**What to do:** Each line that contains "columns" needs to be copied from the listing.

**Input data:**

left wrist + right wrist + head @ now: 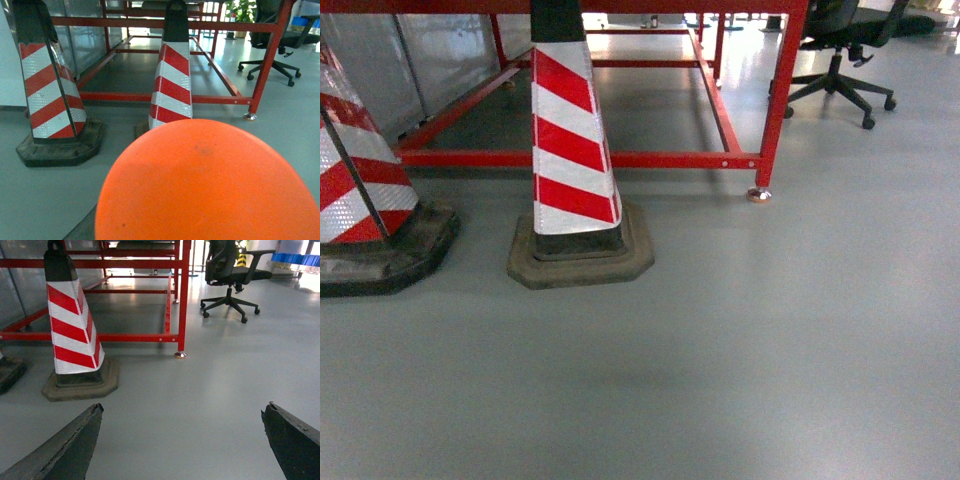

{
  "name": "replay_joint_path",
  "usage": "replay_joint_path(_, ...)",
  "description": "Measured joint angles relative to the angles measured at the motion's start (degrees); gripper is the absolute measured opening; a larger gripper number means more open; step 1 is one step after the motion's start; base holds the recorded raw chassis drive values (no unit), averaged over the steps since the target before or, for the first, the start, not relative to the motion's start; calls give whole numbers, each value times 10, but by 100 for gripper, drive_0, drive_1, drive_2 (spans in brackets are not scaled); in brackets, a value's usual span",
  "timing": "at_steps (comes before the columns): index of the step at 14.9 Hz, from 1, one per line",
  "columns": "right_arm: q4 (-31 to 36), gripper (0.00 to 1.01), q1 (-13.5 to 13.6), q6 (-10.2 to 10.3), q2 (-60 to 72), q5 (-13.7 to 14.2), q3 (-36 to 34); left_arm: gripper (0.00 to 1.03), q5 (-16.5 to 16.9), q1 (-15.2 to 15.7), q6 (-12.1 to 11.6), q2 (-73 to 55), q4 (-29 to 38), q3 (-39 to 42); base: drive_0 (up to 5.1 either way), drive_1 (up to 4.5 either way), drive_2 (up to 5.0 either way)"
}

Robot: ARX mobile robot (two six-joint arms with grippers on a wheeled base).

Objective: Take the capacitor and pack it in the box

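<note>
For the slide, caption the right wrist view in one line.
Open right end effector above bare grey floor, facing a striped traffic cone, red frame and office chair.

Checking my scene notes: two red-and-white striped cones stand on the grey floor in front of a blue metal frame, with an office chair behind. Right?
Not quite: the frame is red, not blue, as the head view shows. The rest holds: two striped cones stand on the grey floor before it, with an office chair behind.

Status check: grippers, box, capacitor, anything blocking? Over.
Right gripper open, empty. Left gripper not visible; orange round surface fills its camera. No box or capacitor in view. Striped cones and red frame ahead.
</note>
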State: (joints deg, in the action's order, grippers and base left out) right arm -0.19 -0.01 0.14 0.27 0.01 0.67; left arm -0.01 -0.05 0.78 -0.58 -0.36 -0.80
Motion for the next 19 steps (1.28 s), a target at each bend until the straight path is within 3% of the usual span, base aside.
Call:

**Finished exercise:**
  "timing": "at_steps (comes before the columns): index of the step at 14.9 Hz, from 1, one per line",
  "columns": "right_arm: q4 (-31 to 36), gripper (0.00 to 1.01), q1 (-13.5 to 13.6), q6 (-10.2 to 10.3), q2 (-60 to 72), q5 (-13.7 to 14.2), q3 (-36 to 34); left_arm: gripper (0.00 to 1.03), q5 (-16.5 to 16.9), q1 (-15.2 to 15.7), q6 (-12.1 to 11.6), q2 (-73 to 55), q4 (-29 to 38), q3 (-39 to 42); base: drive_0 (up to 5.1 either way), drive_1 (up to 4.5 either way), drive_2 (up to 5.0 either way)"

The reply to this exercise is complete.